Go through the entries below and print, exactly, the lines starting at the one with "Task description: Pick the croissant" and ending at the one with "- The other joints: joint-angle", keeping both ends and no others.

[Records for processing — start]

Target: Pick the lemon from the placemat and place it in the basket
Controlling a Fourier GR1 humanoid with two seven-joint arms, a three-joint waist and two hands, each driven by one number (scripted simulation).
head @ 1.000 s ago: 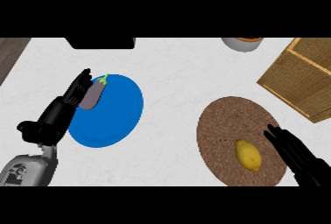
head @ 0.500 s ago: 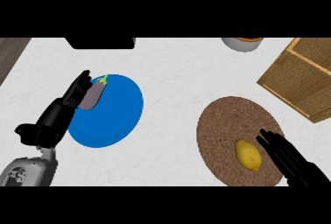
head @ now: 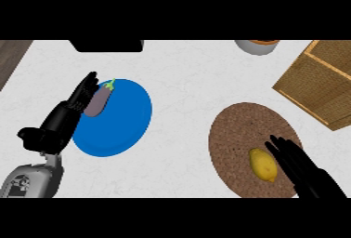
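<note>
Right hand [head: 302, 169] is open, fingers straight, just beside the lemon [head: 263, 164], which sits on its left on the round brown placemat [head: 240, 125]. To grab well: slide fingers over the lemon & curl round its middle, thumb on the other side, then lift. Wicker basket [head: 319, 79] is up ahead, a bit right. Left hand [head: 68, 116] rests open far off by the eggplant [head: 98, 100] on the blue plate [head: 126, 125].

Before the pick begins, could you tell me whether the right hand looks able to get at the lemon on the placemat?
Probably yes: the right hand lies open right beside the lemon on the placemat, with nothing between them.
</note>
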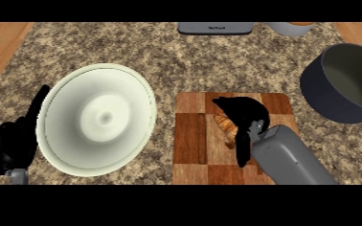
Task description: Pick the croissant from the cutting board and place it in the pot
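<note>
Right black hand [244, 112] is curled over the golden-brown croissant [225, 124], which sits on the checkered wooden cutting board [191, 139], so nothing's lifted yet. The dark grey pot [332, 84] waits at 2 o'clock. Left hand [17, 141] rests open at 9.

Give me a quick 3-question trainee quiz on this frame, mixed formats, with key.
1. True or false: the croissant already lies in the pot.
2. Which hand is over the cutting board? A) left hand B) right hand C) neither
3. Fill in: the large white plate lies to the board's ____ in the head view.

Key:
1. False; it is on the board, partly under the right hand.
2. B; the left hand rests at the view's left edge.
3. left
</note>
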Motion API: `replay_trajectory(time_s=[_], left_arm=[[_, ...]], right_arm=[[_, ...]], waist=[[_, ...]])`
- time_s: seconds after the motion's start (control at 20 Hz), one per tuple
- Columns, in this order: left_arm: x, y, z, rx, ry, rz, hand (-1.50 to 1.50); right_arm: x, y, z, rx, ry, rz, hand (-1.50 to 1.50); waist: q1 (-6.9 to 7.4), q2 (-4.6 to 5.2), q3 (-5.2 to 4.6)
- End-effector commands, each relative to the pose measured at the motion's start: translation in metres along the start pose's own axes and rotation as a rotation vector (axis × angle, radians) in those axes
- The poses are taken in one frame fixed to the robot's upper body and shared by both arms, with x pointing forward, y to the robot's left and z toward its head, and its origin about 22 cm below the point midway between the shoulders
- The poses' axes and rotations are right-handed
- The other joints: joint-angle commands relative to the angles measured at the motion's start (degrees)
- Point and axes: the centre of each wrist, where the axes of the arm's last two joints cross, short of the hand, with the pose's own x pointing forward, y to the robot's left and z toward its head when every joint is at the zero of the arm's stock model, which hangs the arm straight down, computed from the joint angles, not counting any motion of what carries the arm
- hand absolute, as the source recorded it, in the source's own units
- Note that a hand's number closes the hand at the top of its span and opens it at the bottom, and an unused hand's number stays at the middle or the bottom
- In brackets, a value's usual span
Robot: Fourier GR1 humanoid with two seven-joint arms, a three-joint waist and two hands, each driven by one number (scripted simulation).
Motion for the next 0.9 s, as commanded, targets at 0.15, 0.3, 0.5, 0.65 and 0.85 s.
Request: replay_trajectory(time_s=[0.15, 0.3, 0.5, 0.65, 0.85], left_arm=[[-0.016, -0.006, -0.005, 0.000, 0.000, -0.004, 0.00], [-0.007, 0.003, -0.013, -0.021, 0.013, -0.009, 0.00], [-0.002, 0.016, -0.007, -0.025, 0.022, 0.009, 0.00], [-0.003, -0.004, -0.013, -0.023, 0.009, -0.001, 0.00], [-0.003, -0.003, -0.005, -0.012, 0.015, 0.007, 0.00]], right_arm=[[-0.015, -0.005, -0.001, 0.011, -0.005, 0.002, -1.50], [-0.012, 0.004, -0.020, 0.043, -0.046, 0.070, 1.50], [-0.005, 0.008, -0.022, -0.014, -0.078, 0.074, 1.50], [-0.011, 0.019, -0.029, 0.007, -0.084, 0.075, 1.50], [-0.032, 0.010, -0.023, -0.155, 0.132, -0.182, 1.50]], waist=[[-0.16, 0.08, -0.12], [-0.04, 0.14, -0.11], [0.01, 0.08, -0.11], [-0.08, 0.10, -0.12], [-0.71, 0.07, -0.11]])
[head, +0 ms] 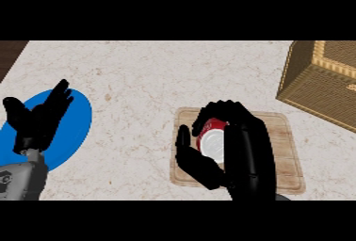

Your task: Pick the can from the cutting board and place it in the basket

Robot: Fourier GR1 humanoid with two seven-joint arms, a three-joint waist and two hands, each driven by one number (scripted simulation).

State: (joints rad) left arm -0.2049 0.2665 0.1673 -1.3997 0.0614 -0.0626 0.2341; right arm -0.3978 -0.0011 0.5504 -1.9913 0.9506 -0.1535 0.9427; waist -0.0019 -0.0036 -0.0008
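Note:
A red can [214, 136] with a pale top stands on the wooden cutting board [284, 150] right of centre. My right hand [240, 150] wraps around it, fingers curled over its far side and thumb at its left, hiding much of it. The woven basket [323, 82] stands at the upper right, apart from the board. At the left edge my left hand [38, 120] rests open with fingers up.
A blue plate [73, 127] lies on the counter under and behind the left hand. A dark strip [10, 54] marks the counter's upper left corner. Pale speckled counter [160, 75] stretches between the plate, board and basket.

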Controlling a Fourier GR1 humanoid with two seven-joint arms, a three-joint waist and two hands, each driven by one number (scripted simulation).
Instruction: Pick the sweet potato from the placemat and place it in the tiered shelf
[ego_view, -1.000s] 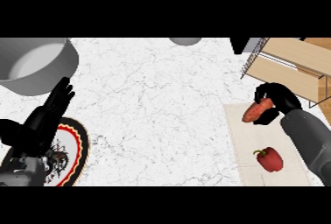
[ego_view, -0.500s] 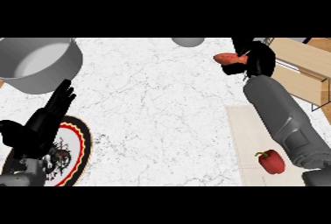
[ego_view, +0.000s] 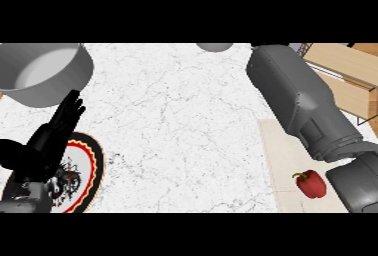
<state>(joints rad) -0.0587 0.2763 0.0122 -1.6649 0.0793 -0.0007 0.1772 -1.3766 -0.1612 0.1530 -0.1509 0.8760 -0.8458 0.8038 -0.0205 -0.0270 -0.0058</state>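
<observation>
The right forearm (ego_view: 303, 100) now stretches past the frame's top toward the tiered shelf (ego_view: 347, 75), its robot hand and sweet potato gone from sight; placement looks imminent. The left robot hand (ego_view: 55, 135) rests spread.

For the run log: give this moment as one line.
left hand open, resting over plate | right hand out of view | sweet potato unseen | red pepper on placemat

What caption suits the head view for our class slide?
Grey right forearm stretches toward the wooden tiered shelf; a red bell pepper lies on the beige placemat; left robot hand rests open.
</observation>
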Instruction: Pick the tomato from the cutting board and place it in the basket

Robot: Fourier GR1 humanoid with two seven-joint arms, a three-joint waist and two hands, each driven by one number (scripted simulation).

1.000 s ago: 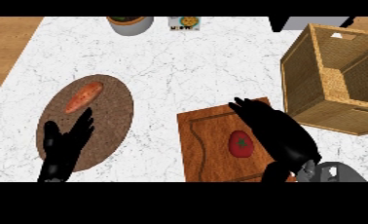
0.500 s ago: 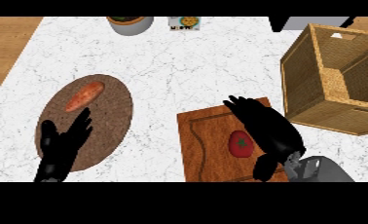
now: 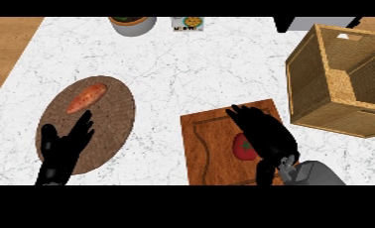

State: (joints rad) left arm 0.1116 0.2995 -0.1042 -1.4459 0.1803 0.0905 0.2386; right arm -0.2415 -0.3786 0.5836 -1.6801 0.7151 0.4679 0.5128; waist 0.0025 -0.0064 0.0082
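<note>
While the red round tomato (image 3: 244, 146) sat on the square reddish-brown wooden cutting board (image 3: 212, 147), the robot's black right hand (image 3: 265, 135) hung right over it, and what a tight spot that was! The fingers reached up the board towards its far edge and the thumb (image 3: 265, 171) curved down below, the tomato showing just at the hand's left side. Whether the hand actually touched the tomato could not be told from the head view; the fingers were spread and only gently bent, not closed round it.

Over on the other side, the black left hand (image 3: 62, 150) rested at the lower left, fingers straight and fanned upward, lying over the near edge of the oval brown woven mat (image 3: 110, 118). An orange elongated sweet potato (image 3: 86, 98) lay on the mat's far part, apart from that hand.

The square light wooden basket (image 3: 326, 68) stood at the right of the white marbled surface (image 3: 198, 68), just beyond the board's far right corner. At the far edge stood a grey round pot (image 3: 133, 25) and a small printed packet (image 3: 188, 23).
</note>
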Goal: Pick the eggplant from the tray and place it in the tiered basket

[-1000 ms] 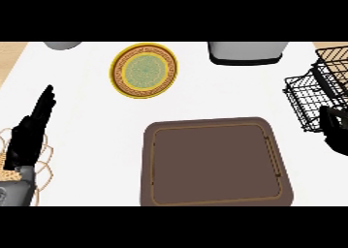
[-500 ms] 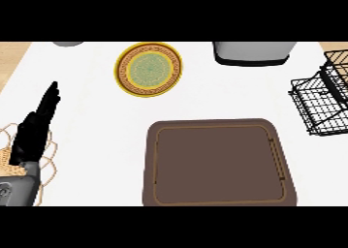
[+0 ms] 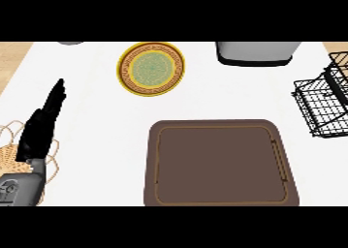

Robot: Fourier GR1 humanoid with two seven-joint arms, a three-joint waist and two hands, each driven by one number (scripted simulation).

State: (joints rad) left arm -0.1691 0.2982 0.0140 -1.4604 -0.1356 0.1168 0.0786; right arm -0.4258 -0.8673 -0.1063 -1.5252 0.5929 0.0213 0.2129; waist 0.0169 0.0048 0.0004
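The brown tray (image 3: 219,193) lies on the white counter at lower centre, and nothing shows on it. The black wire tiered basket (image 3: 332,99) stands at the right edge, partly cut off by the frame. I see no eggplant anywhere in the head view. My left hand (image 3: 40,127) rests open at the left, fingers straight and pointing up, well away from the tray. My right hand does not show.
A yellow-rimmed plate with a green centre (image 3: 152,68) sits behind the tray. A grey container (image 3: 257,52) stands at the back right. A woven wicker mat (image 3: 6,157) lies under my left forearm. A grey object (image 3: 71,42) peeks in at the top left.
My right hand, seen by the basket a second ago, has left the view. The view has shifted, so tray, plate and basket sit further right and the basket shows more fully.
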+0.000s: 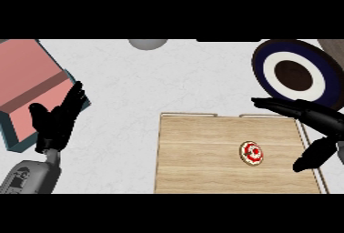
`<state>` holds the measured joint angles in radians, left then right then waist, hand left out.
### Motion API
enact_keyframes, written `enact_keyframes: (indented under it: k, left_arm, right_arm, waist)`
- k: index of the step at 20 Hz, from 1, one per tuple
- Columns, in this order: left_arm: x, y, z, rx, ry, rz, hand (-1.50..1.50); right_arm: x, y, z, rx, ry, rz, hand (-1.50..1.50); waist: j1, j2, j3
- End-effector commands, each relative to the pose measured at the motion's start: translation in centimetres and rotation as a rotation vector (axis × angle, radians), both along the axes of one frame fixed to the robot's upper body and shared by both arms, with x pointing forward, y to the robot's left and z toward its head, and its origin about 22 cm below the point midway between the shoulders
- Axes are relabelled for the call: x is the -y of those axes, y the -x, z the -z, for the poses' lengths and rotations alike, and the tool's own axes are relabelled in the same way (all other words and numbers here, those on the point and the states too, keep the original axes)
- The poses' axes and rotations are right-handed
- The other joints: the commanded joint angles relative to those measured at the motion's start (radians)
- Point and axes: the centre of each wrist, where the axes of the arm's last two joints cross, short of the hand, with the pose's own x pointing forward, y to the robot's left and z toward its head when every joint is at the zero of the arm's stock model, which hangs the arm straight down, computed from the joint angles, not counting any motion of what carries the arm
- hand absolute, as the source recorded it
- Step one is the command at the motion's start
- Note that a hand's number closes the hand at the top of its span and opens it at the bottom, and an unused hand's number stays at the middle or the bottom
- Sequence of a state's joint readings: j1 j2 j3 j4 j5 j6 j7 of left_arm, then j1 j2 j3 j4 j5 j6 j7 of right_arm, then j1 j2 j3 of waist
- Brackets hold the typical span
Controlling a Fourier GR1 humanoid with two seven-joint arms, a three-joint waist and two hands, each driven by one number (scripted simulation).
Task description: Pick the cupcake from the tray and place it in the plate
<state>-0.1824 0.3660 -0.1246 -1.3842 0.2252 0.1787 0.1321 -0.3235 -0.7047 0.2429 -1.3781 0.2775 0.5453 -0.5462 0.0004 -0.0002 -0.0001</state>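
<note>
Cupcake (252, 153) sits untouched on tray (201, 154), right of tray centre. Right hand (316, 125) spread wide just beside it, thumb low, grasping nothing. Left hand (57, 118) resting, fingers straight, well left of tray. Plate (327, 73) beyond tray's far right corner; pick and place both remain.

Tray (201, 150) pale wood, visible grain, matt; counter (168, 77) white, faintly marbled, smooth; plate (295, 73) smooth, matt.
</note>
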Motion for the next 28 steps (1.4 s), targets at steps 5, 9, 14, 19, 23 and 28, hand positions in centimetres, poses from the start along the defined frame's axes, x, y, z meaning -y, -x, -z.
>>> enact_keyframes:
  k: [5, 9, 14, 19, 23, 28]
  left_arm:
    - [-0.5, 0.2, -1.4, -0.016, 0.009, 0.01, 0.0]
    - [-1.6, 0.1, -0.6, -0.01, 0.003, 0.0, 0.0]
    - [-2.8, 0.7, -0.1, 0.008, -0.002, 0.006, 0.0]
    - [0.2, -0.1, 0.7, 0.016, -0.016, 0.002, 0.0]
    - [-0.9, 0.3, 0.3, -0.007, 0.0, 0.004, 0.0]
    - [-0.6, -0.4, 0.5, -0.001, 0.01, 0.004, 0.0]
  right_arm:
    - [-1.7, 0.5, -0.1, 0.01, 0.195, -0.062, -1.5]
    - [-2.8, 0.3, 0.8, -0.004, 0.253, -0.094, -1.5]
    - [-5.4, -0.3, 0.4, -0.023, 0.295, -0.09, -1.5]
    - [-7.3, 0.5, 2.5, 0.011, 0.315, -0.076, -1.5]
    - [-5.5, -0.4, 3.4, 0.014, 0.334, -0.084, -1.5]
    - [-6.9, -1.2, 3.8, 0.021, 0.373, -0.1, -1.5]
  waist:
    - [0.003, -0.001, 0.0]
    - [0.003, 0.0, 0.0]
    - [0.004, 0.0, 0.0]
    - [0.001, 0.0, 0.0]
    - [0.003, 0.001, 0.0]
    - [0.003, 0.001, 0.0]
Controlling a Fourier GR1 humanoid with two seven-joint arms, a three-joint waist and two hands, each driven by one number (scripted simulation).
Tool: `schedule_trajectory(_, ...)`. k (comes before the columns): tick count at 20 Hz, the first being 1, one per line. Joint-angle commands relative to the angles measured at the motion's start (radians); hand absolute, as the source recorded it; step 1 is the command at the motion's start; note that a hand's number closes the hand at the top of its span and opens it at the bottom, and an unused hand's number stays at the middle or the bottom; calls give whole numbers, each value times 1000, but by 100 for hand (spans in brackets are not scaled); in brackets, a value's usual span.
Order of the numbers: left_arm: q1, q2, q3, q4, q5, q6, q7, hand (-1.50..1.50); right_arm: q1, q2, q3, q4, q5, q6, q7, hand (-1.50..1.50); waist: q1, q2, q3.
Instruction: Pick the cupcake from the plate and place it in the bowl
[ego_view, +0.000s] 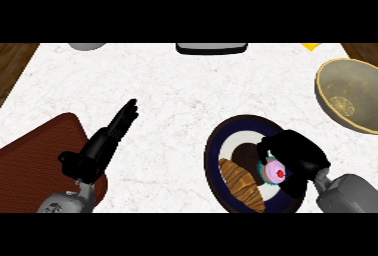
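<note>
A small cupcake with pink frosting, a red spot on top and a pale blue wrapper is seen on a round, dark-rimmed plate with a white band and a dark centre, which lies near the counter's near edge, toward its right side. The black right hand is curled round the cupcake from above and from the right, so that part of it is hidden; whether the cupcake is lifted off the plate cannot be told. A brown, striped pastry lies on the same plate, just left of the cupcake.

A round, yellowish-brown bowl with a patterned bottom stands at the right edge of the white marbled counter, well apart from the plate and cut off by the view's edge.

The black left hand is held open with straight fingers over the counter's left part, beside a reddish-brown mat at the near left corner.
</note>
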Motion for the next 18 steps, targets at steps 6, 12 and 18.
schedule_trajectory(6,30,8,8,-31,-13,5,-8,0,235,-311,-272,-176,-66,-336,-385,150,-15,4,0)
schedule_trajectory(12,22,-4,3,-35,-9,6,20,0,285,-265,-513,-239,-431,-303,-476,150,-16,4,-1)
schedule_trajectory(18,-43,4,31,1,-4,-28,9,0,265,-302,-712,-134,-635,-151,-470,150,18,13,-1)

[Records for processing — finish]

Response to this exercise:
Task description: Pick the croissant from the cutting board and place it in the pot
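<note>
Right black hand [244, 112] is curled over the golden-brown croissant [225, 124], which sits on the checkered wooden cutting board [191, 139], so nothing's lifted yet. The dark grey pot [332, 84] waits at 2 o'clock. Left hand [17, 141] rests open at 9.

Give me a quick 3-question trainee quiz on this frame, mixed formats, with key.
1. True or false: the croissant already lies in the pot.
2. Which hand is over the cutting board? A) left hand B) right hand C) neither
3. Fill in: the large white plate lies to the board's ____ in the head view.

Key:
1. False; it is on the board, partly under the right hand.
2. B; the left hand rests at the view's left edge.
3. left
</note>
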Motion API: `replay_trajectory(time_s=[_], left_arm=[[_, ...]], right_arm=[[_, ...]], waist=[[_, ...]])`
- time_s: seconds after the motion's start (control at 20 Hz), one per tuple
- Columns, in this order: left_arm: x, y, z, rx, ry, rz, hand (-1.50 to 1.50); right_arm: x, y, z, rx, ry, rz, hand (-1.50 to 1.50); waist: q1 (-6.9 to 7.4), q2 (-4.6 to 5.2), q3 (-5.2 to 4.6)
- End-effector commands, each relative to the pose measured at the motion's start: translation in metres along the start pose's own axes and rotation as a rotation vector (axis × angle, radians) in those axes
- The poses are taken in one frame fixed to the robot's upper body and shared by both arms, with x pointing forward, y to the robot's left and z toward its head, and its origin about 22 cm below the point midway between the shoulders
- The poses' axes and rotations are right-handed
- The other joints: joint-angle commands relative to the angles measured at the motion's start (degrees)

Nothing further is required for this exercise.